Experts believe North Korea agreed to send troops to the western Kursk border region in return for military technology, ranging from surveillance satellites to submarines, as well as possible security guarantees from Moscow.

When they met in Pyongyang in June, the North’s leader, Kim Jong-un, and the Russian president, Vladimir Putin, signed a mutual aid agreement that obliged both countries to provide military assistance “without delay” in the case of an attack on the other.

Agence France-Presse (AFP) has spoken to a resident of Dnipro after Russia’s first launch of a nuclear-capable mid-range ballistic missile at the city of on Thursday.

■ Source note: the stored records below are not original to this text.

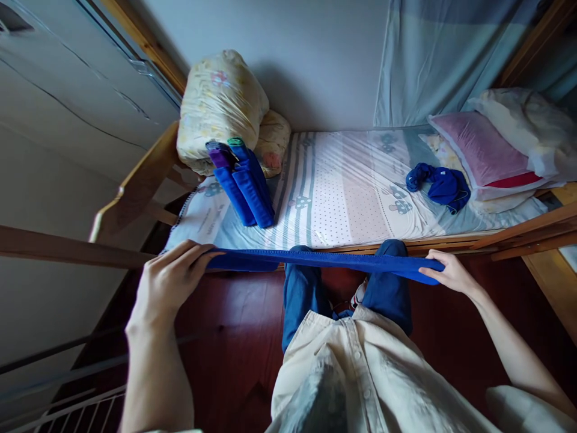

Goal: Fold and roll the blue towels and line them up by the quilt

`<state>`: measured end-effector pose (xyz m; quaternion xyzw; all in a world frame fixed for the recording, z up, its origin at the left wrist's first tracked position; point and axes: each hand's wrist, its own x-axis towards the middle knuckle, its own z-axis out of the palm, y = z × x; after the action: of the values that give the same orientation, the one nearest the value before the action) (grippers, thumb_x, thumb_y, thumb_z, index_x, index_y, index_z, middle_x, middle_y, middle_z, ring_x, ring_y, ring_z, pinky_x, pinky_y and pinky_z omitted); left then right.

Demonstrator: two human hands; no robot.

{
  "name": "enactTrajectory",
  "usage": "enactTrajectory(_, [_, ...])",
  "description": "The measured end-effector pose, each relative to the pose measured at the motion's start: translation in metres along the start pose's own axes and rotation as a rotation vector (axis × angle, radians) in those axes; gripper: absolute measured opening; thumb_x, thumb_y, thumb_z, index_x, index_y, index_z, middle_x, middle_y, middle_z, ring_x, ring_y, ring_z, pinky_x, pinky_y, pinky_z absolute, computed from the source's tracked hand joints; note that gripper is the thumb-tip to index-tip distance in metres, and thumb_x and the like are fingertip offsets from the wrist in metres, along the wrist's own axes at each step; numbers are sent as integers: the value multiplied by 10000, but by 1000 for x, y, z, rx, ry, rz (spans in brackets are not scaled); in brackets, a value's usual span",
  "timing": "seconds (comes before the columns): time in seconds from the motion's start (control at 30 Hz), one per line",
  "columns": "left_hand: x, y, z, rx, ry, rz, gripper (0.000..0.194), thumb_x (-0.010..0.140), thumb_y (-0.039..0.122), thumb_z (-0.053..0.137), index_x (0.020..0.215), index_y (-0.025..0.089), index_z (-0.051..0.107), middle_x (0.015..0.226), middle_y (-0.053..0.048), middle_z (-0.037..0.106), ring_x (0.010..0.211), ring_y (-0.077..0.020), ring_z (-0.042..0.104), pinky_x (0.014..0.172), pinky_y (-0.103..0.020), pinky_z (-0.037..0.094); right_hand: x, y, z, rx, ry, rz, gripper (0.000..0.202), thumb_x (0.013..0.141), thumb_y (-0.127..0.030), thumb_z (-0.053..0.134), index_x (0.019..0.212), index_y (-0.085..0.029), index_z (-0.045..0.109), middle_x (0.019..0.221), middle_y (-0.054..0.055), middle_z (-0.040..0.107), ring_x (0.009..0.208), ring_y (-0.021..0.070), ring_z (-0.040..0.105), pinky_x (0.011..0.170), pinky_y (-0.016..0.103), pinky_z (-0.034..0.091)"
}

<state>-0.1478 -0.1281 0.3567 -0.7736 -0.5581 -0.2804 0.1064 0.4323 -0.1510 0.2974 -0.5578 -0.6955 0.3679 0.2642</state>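
Observation:
A long strip of blue cloth, which looks like a folded towel (324,258), is stretched level across the front of my knees. Its left end is pinched between the thumb and fingers of my left hand (174,276). At the other end, my right hand (451,272) grips a corner in the same way. The stitched edge runs along the top. Beyond it on the bed, folded blue cloths (247,186) lean against a rolled quilt, one with a purple end and one with a green end. A crumpled blue cloth (444,185) lies toward the right.
The bed's patterned sheet (333,186) spreads out in front of me. At its left end sits the yellowish quilt (220,102); at its right end, a pink pillow (482,147) and a plastic-wrapped bundle (532,132). Wooden bed rails (130,180) stand at the sides, above a dark red floor (225,343).

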Motion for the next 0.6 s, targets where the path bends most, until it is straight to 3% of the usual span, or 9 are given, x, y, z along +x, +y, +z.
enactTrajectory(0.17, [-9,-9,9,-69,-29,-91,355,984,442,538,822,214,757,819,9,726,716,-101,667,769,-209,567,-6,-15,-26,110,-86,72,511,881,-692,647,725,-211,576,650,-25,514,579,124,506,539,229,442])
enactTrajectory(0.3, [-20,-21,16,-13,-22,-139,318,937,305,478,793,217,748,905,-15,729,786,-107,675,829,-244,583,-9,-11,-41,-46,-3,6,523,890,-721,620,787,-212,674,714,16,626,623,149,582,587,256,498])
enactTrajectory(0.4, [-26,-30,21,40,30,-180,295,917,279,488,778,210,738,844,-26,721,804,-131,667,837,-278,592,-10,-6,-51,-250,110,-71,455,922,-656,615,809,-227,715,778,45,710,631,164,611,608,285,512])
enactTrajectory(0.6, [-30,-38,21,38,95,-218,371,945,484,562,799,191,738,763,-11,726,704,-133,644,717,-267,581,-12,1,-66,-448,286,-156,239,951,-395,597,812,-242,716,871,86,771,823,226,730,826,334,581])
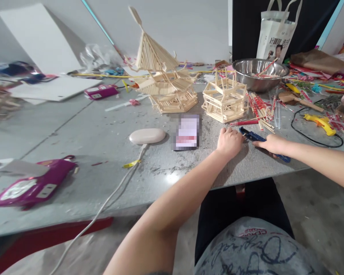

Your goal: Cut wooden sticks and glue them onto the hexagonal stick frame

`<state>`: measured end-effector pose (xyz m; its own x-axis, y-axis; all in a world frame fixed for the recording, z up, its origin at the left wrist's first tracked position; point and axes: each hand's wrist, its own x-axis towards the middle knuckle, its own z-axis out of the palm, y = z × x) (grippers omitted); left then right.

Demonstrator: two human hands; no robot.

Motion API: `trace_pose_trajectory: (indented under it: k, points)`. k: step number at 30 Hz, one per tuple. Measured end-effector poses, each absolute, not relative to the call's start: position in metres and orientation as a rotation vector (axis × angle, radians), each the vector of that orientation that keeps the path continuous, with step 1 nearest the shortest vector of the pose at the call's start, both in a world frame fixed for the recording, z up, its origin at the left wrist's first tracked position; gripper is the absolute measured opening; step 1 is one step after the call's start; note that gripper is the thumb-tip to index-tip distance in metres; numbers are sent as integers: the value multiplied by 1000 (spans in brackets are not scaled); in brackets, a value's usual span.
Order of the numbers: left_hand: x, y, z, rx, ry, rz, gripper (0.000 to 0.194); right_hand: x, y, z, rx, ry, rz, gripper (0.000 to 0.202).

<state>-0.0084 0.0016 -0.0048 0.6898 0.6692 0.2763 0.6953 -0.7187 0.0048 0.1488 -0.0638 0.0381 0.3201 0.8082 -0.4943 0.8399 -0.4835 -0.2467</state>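
My left hand (229,142) rests closed near the table's front edge. A short pale end of a thin wooden stick (244,135) shows beside its fingers; the rest is hidden. My right hand (271,145) is wrapped round a blue hand tool that looks like cutters (253,136), its head right next to my left fingers. Behind my hands stands a small open frame of wooden sticks (225,100). To its left rises a taller stick pagoda (166,86) with a pointed roof. A red pen-like stick (244,123) lies just beyond my left hand.
A steel bowl (260,74) sits at the back, near loose sticks with red wrappers (259,105). At right lies a yellow glue gun (321,124) with a black cord. A phone (187,131), a white corded oval device (147,136) and purple packs (36,183) are further left.
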Motion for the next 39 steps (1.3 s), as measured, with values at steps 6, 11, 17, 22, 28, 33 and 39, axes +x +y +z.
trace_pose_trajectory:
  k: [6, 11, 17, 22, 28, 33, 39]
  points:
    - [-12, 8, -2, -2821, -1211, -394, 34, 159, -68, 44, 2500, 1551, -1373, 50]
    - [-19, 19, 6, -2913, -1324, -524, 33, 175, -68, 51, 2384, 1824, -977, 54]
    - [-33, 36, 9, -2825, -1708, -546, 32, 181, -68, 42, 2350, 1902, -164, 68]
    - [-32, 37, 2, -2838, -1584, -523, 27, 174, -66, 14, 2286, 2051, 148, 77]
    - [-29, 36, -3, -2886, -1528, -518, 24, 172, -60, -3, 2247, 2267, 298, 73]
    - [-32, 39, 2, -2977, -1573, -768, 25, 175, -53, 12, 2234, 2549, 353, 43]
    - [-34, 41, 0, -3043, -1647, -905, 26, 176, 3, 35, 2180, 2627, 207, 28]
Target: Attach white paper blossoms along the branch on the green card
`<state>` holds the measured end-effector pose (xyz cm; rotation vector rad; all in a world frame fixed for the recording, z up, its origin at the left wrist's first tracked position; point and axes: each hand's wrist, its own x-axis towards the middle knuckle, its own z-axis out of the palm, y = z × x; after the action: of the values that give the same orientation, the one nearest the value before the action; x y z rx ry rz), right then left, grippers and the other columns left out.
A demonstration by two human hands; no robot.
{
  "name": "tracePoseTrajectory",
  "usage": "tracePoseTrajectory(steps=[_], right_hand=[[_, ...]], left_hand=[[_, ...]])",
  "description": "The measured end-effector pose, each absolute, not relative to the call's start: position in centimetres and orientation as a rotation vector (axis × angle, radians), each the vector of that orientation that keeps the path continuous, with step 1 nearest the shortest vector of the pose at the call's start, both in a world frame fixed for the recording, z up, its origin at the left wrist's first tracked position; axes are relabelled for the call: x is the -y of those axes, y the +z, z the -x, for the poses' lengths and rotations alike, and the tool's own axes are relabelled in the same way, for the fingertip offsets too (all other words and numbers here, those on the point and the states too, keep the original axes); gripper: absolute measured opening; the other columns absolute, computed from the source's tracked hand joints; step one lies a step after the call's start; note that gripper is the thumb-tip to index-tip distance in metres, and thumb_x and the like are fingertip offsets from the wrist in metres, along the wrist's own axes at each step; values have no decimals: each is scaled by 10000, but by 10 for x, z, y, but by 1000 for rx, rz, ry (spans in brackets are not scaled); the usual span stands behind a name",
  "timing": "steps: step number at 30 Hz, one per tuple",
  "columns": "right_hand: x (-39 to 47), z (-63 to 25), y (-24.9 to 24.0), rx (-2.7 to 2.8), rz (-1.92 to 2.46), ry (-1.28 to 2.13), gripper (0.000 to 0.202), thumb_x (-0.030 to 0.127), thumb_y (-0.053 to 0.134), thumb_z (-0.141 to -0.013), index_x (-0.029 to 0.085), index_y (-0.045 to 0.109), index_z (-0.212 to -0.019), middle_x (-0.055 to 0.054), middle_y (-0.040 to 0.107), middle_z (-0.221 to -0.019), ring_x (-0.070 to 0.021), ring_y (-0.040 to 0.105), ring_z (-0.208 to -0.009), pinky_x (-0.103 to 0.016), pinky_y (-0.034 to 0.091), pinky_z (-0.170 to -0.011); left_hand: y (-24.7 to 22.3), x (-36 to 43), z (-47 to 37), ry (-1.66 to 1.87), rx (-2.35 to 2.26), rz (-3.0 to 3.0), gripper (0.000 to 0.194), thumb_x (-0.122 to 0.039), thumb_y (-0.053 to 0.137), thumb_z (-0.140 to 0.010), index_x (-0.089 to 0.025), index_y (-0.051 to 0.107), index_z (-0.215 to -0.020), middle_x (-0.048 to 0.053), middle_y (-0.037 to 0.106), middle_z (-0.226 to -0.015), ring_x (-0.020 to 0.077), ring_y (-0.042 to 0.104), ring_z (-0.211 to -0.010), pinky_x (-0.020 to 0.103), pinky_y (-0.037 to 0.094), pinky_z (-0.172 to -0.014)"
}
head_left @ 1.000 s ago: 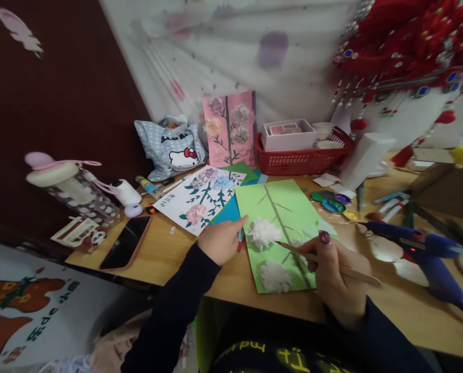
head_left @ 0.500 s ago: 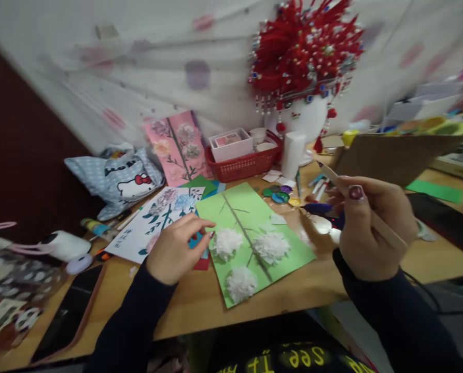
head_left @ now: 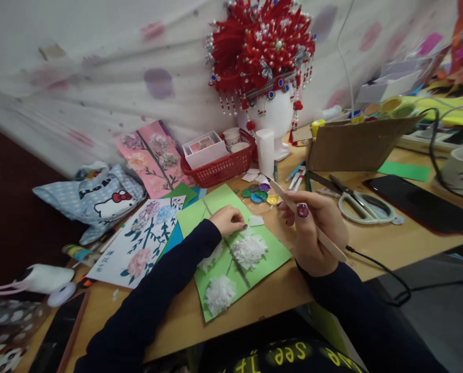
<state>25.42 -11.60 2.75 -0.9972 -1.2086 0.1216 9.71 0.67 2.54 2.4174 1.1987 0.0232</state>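
My right hand (head_left: 319, 230) is closed round a flat, pale wooden craft stick (head_left: 331, 245), whose dark-tipped end points up and left. Over the light green card (head_left: 272, 254) is my left hand (head_left: 227, 220), fingers bent loosely downward and nothing visible in them. A small white square (head_left: 256, 220) lies on the card just right of its fingertips. The card carries a painted grey-brown branch and ruffled white paper flowers: one flower (head_left: 249, 250) right of the stem, another (head_left: 220, 295) near the lower edge, and a third (head_left: 211, 259) partly hidden by my left sleeve.
Small paint pots (head_left: 258, 196) stand behind the card. Scissors (head_left: 365, 206) and a black phone (head_left: 421, 203) lie to the right. A red basket (head_left: 219, 168), a headdress on a white head stand (head_left: 272, 119) and a cardboard box (head_left: 351, 147) are behind. Flower pictures (head_left: 138, 243) lie left.
My left hand has moved right, from the card's left edge to over its upper middle. My right hand still holds the craft stick. The view has shifted right, bringing the scissors into sight.
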Motion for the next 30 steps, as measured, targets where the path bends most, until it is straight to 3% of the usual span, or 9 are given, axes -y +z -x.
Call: tracePoseTrajectory(steps=[4, 6, 10, 15, 18, 30], right_hand=[[114, -249, 28, 1172, 954, 149, 235, 330, 456, -917, 191, 587, -1054, -57, 661, -827, -166, 614, -659, -330, 510, -616], [116, -247, 28, 1199, 937, 147, 252, 345, 431, -929, 186, 627, -928, -38, 654, -740, -151, 598, -602, -314, 491, -595], [125, -244, 23, 1286, 768, 144, 481, 416, 306, -959, 197, 613, -662, -18, 588, -542, -139, 553, -489, -288, 425, -489], [134, -235, 18, 1715, 594, 287, 329, 302, 334, -959, 184, 597, -800, -28, 635, -610, -126, 592, -532, -251, 443, -495], [136, -221, 16, 1930, 590, 253, 248, 228, 391, -934, 175, 575, -777, -17, 611, -590, -109, 564, -504, -227, 418, -487], [136, -196, 11, 2125, 711, 130, 273, 198, 384, -940, 165, 560, -734, -16, 582, -559, -114, 538, -497, -215, 397, -499]], left_hand=[[35, -3, -84, 134, -1129, -2363, 102, -220, 576, -798, -144, 567, -730, 5, 533, -728, 124, 491, -647, 267, 421, -662], [47, 3, -69, 239, -1092, -2285, 74, -197, 535, -806, -155, 526, -745, -18, 508, -675, 120, 480, -625, 270, 412, -652], [69, 30, -29, 527, -983, -1976, 125, -276, 540, -809, -163, 489, -790, -13, 529, -709, 117, 519, -652, 259, 420, -641], [63, 83, 14, 544, -1071, -1822, 221, -372, 566, -811, -167, 494, -776, -33, 488, -666, 100, 474, -593, 241, 405, -585], [41, 105, 27, 560, -1206, -1857, 220, -386, 524, -836, -170, 505, -800, -26, 492, -687, 109, 475, -596, 243, 405, -571], [18, 110, 21, 642, -1424, -2362, 81, -191, 502, -843, -168, 559, -790, -11, 499, -739, 110, 475, -606, 244, 382, -606]])
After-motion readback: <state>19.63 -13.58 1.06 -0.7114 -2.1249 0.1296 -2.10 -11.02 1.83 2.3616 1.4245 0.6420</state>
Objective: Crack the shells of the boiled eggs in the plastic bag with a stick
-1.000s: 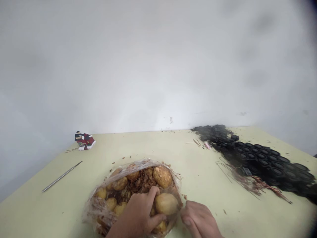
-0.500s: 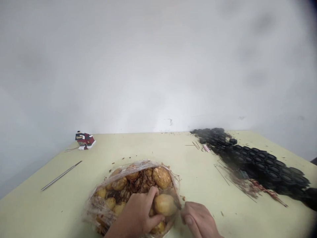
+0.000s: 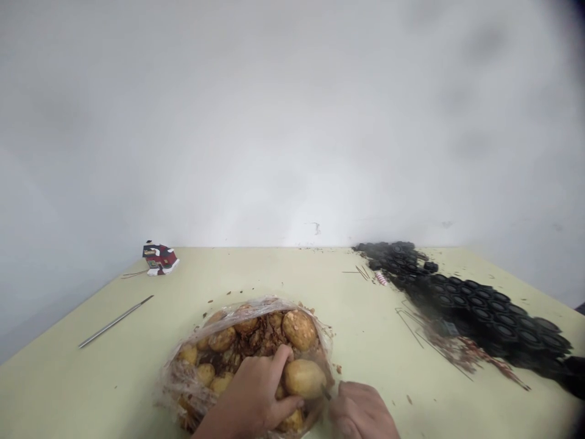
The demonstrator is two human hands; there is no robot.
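Observation:
A clear plastic bag (image 3: 183, 385) lies open at the front of the table, with several potatoes and brown peel scraps (image 3: 262, 338) inside. My left hand (image 3: 258, 390) reaches into it, index finger and thumb closed around the left side of a peeled-looking yellow potato (image 3: 305, 378). Just right of that potato, my right hand (image 3: 363, 410) is curled and smeared by motion. A small dark tip shows between it and the potato; the rest of what it holds is hidden in the fist. A rougher potato (image 3: 299, 330) sits behind.
A thin metal rod-like tool (image 3: 116, 321) lies at the left, in front of a small red toy house (image 3: 159, 259). Rows of black round cups (image 3: 498, 311) run along the right side, beside bent wires (image 3: 418, 329) and a striped pink-white piece (image 3: 381, 278). Crumbs dot the yellow-green table (image 3: 274, 268).
My right hand has shifted slightly down and to the left beside the potato. My left hand keeps its grip on the potato. The view has tilted very slightly.

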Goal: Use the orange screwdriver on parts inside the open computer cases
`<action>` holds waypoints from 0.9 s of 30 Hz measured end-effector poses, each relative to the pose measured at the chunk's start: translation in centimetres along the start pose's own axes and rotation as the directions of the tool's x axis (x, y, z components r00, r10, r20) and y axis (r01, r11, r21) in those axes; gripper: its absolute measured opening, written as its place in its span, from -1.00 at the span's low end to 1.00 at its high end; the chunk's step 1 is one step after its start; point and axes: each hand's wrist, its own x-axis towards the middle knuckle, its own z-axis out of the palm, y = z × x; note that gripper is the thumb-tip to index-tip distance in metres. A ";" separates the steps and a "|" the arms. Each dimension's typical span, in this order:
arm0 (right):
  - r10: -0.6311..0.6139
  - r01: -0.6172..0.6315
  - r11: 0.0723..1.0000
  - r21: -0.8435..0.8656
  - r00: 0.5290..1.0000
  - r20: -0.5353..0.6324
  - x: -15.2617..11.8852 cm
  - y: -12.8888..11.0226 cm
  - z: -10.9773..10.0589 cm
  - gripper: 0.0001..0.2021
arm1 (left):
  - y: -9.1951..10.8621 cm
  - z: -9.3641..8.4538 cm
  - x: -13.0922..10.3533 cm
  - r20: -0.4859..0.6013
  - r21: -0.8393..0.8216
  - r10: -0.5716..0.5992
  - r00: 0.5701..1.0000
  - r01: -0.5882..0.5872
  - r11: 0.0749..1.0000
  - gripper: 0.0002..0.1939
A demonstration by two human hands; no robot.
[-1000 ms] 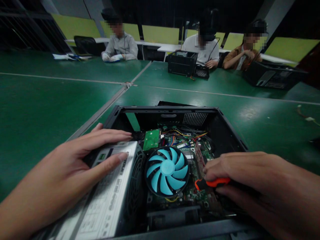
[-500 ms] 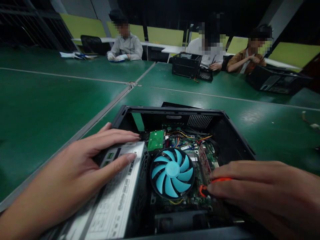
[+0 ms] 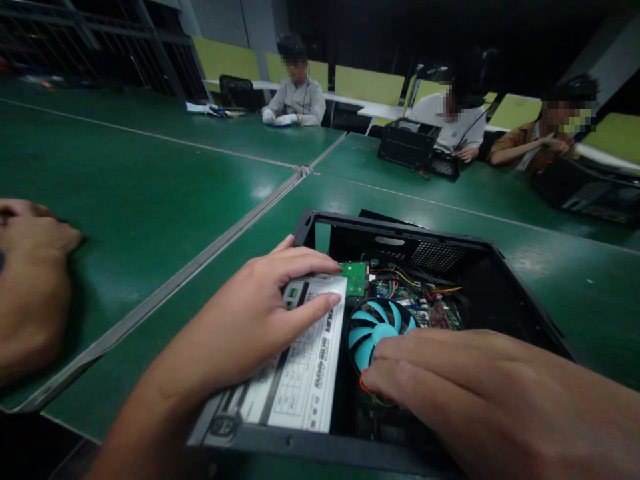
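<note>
The left hand lies palm down with thumb spread from its extended fingers, its forearm slanting up from below, while the right hand reaches leftward, fingers bent together.

Left grip: bare, slim tapering fingers, slender thumb with short nail. Forearm behind left grip: bare along visible length, smooth, rounded. Right grip: bare, broad-backed, rounded knuckles; finger outlines slightly blurred, fingertips partly hidden.
</note>
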 end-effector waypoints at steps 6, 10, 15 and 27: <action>-0.087 0.087 0.981 -0.173 0.996 0.005 1.1 -0.7 0.2 -0.78 | -0.1 0.2 0.0 -0.012 -0.021 0.017 1.000 -0.017 1.000 -0.72; -0.107 0.115 0.970 -0.214 0.993 0.045 1.4 -1.3 0.4 -0.81 | -0.1 0.1 -0.1 -0.011 -0.026 0.024 1.000 -0.024 0.999 -0.72; -0.117 0.150 0.968 -0.204 0.980 0.164 2.5 -1.0 1.1 -0.89 | 0.0 0.0 -0.3 -0.008 -0.026 0.009 1.000 -0.009 1.000 -0.71; 0.123 -0.136 0.986 0.096 0.984 0.129 1.0 0.2 -1.2 -0.76 | 0.1 -0.1 0.1 0.003 -0.006 -0.005 1.000 0.005 1.000 -0.69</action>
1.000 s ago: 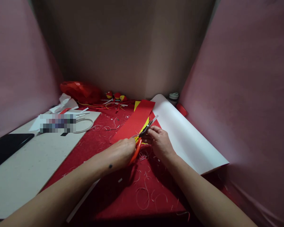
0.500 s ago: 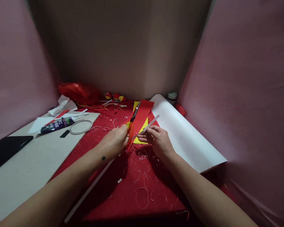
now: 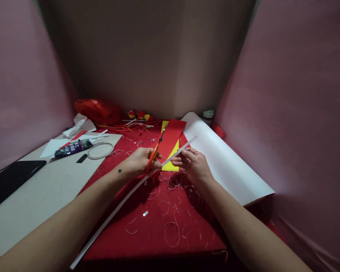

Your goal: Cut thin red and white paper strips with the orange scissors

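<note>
My left hand [image 3: 144, 161] is closed around the orange handles of a pair of scissors [image 3: 153, 155], whose dark blades point away from me and upward. A long narrow white strip [image 3: 113, 213] runs from the table's near edge up past my left hand to my right hand [image 3: 195, 163]. My right thumb and fingers pinch the strip near its far end, which sticks out beyond them. Behind the hands lie red paper [image 3: 170, 134] and yellow paper [image 3: 170, 165] on the red cloth [image 3: 147, 234]. Where the strip passes my left fingers, I cannot tell whether they grip it too.
To the left, a grey board [image 3: 45, 200] carries a glue tube [image 3: 73, 147], a coiled ring [image 3: 100, 150] and a black flat object [image 3: 14, 181]. A large white sheet [image 3: 223, 162] curves on the right. Small red-and-yellow figures [image 3: 141, 115] and a red bag [image 3: 98, 110] stand behind. Thread scraps [image 3: 172, 226] litter the cloth.
My left hand has turned, and the scissors stand more upright with it. More of the white strip shows between the hands, and my right hand has shifted slightly right. The view has moved a little.
</note>
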`<state>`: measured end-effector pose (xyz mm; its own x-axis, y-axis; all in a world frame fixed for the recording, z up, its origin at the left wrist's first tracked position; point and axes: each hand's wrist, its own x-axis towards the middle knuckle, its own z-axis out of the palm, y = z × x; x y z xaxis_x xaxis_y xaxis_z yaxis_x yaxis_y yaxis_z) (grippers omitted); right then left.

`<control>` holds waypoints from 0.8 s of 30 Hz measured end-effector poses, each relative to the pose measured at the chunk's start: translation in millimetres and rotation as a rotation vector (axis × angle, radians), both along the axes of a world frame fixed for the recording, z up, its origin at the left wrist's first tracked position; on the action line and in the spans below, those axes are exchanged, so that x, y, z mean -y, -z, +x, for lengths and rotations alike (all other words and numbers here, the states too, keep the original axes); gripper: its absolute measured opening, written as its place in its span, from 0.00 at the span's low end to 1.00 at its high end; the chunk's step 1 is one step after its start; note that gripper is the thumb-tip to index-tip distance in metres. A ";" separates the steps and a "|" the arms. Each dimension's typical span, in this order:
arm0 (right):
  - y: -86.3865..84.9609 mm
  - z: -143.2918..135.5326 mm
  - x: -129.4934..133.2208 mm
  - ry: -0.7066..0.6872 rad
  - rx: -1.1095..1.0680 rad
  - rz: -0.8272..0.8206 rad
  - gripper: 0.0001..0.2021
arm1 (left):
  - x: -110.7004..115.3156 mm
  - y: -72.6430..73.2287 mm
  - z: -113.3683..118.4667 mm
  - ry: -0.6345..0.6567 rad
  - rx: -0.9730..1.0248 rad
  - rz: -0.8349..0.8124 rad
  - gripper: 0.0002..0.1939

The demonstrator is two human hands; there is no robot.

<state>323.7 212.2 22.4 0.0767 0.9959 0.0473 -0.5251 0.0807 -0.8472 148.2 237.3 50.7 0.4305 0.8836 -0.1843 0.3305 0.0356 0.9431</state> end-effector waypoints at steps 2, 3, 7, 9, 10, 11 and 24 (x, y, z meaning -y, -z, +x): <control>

Vladimir Riga, 66, was on his way to work when he saw “an explosion”. He said the attack damaged a rehabilitation centre and AFP saw workers boarding up the windows of the damaged building after the attack.

Asked if it marked a new turn in the conflict and if he feared an escalation, Riga said, “of course I am afraid. Anything can happen”.

New US sanctions on Moscow may shut down the only way European customers can pay for Russian gas, increase volatility on Russia’s FX market and push Moscow closer to Beijing’s orbit, Russian economists said on Friday, reports Reuters.

Washington imposed new sanctions on Russia’s Gazprombank on Thursday that prevent the state-controlled lender from handling any new energy-related transactions that touch the US financial system. The US also targeted about 50 other Russian banks and the Bank of Russia’s System for Transfer of Financial Messages (SPFS).

Hungary and Slovakia, both of which have long-term contracts with Russian energy company Gazprom, are studying the changes, according to Reuters. Russian deputy energy minister, Pavel Sorokin, declined to comment when asked by Reuters if Gazprombank would continue receiving payments from European clients.

“EU payments for energy resources through Gazprombank will likely become impossible at the end of 2024,” Sinara Investment Bank analysts said, according to Reuters.

The sanctions included a wind-down period for transactions involving Gazprombank until 20 December and for those related to the Sakhalin-2 oil and gas project in Russia’s far east until 28 June 2025.

The Kremlin said on Friday the sanctions were an attempt by Washington to hinder Russian gas exports, but a solution would be found. Gazprombank said the sanctions would not impact its banking operations, but did not respond to Reuter’s questions on gas payment solutions.

In March 2022, Moscow demanded that countries hostile to Russia pay for gas supplies under a scheme that involves the conversion of hard currency into roubles. Buyers could open two accounts at Gazprombank, one in roubles and one in foreign currency.
Now, they will need to find another intermediary.

The US has authorised transactions related to energy with certain exceptions for a dozen Russian financial institutions until 30 April 2025. Some analysts say Gazprombank could be added to that list, reports Reuters.

Sweden will not be intimidated by Russia’s provocations, defence minister Pal Jonson has said after president Vladimir Putin hinted at strikes on Western countries supplying weapons to Ukraine.

Jonson told reporters at a joint press conference in Stockholm with his Ukrainian counterpart Rustem Umerov:

The Russian escalation and provocation that we’ve been noticing recently is an attempt to scare us from supporting Ukraine, and that will fail. This will not happen.